INSTRUCTIONS FOR THE TASK >>
Return the count of lines in the following records that include "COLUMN", and nothing more.

:: GIVEN DATA ::

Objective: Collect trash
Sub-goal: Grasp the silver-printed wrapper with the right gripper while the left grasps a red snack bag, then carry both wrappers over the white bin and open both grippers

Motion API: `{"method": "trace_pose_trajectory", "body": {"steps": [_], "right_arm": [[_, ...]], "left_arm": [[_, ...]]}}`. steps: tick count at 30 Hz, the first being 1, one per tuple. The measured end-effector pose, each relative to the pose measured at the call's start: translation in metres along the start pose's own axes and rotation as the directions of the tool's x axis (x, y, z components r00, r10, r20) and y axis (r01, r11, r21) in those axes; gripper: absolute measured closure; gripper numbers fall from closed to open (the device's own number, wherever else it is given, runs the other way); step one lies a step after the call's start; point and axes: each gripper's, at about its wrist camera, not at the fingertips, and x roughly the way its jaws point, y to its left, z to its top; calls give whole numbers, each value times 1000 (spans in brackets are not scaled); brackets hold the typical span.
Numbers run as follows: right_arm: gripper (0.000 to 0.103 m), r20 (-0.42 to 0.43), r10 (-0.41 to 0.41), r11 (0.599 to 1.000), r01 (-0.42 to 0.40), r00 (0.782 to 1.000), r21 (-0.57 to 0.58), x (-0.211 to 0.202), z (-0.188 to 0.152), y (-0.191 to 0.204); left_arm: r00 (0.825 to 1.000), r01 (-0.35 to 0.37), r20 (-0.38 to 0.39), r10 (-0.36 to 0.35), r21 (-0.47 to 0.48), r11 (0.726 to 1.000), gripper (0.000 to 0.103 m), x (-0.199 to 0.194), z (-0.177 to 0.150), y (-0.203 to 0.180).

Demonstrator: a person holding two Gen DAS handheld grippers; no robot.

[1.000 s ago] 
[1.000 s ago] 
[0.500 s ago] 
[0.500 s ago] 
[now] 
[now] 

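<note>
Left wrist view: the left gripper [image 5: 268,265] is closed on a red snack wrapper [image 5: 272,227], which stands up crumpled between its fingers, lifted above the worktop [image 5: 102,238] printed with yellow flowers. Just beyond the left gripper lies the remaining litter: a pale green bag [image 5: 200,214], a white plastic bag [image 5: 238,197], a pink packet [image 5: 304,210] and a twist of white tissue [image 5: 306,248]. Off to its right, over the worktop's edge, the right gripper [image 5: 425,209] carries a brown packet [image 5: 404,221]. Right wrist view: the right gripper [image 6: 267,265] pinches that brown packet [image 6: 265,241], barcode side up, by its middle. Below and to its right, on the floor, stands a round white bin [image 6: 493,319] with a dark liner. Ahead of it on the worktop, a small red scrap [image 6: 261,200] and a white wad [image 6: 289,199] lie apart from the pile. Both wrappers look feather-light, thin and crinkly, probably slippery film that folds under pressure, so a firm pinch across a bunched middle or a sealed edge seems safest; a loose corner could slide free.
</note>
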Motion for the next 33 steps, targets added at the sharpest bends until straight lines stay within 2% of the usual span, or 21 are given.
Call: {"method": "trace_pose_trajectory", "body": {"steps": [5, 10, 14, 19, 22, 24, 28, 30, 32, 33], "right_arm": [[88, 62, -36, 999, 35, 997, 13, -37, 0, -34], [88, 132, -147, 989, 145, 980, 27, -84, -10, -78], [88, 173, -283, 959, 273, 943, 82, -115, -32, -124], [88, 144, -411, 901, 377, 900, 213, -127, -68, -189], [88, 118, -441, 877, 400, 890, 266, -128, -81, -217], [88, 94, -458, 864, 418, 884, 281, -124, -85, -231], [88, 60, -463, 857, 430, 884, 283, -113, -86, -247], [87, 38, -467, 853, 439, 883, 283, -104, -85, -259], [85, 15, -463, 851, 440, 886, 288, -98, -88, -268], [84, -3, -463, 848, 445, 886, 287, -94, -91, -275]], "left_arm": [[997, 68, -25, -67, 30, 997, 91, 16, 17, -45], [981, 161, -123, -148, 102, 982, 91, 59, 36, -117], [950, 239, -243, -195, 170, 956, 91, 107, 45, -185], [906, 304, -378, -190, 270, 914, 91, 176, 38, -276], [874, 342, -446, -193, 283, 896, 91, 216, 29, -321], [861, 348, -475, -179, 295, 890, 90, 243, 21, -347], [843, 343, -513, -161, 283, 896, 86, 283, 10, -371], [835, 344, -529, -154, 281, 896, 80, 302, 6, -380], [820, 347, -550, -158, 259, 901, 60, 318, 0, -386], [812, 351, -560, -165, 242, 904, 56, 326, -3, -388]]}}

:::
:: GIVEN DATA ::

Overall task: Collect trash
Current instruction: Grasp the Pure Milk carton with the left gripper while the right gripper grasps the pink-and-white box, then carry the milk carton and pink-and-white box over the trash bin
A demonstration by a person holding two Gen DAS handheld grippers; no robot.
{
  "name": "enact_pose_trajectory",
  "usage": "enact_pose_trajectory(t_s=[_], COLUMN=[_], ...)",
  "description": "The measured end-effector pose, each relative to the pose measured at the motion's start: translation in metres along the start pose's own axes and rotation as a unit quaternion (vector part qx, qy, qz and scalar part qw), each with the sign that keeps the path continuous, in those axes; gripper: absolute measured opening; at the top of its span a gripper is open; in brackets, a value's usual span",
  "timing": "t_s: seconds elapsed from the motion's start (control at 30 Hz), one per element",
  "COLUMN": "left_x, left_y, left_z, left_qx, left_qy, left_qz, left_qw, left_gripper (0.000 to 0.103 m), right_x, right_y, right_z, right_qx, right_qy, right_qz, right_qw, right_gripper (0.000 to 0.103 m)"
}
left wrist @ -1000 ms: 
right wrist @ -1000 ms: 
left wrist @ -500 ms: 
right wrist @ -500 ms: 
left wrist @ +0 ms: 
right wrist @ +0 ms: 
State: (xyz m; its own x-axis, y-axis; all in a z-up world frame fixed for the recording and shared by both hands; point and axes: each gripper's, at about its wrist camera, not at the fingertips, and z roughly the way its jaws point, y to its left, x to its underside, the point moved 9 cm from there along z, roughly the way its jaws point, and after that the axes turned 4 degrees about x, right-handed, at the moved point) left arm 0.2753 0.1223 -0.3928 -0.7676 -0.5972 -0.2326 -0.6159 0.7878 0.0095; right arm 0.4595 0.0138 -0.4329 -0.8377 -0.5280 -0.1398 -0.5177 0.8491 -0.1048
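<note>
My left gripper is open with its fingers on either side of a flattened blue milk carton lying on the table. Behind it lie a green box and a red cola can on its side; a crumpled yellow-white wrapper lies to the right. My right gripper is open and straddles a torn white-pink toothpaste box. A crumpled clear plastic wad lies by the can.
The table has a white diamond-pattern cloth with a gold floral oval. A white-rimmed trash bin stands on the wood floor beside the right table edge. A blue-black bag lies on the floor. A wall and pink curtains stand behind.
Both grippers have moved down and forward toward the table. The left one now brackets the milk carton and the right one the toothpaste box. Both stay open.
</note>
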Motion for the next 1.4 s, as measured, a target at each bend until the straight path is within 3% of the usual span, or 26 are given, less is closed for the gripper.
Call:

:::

EXERCISE RESULT >>
2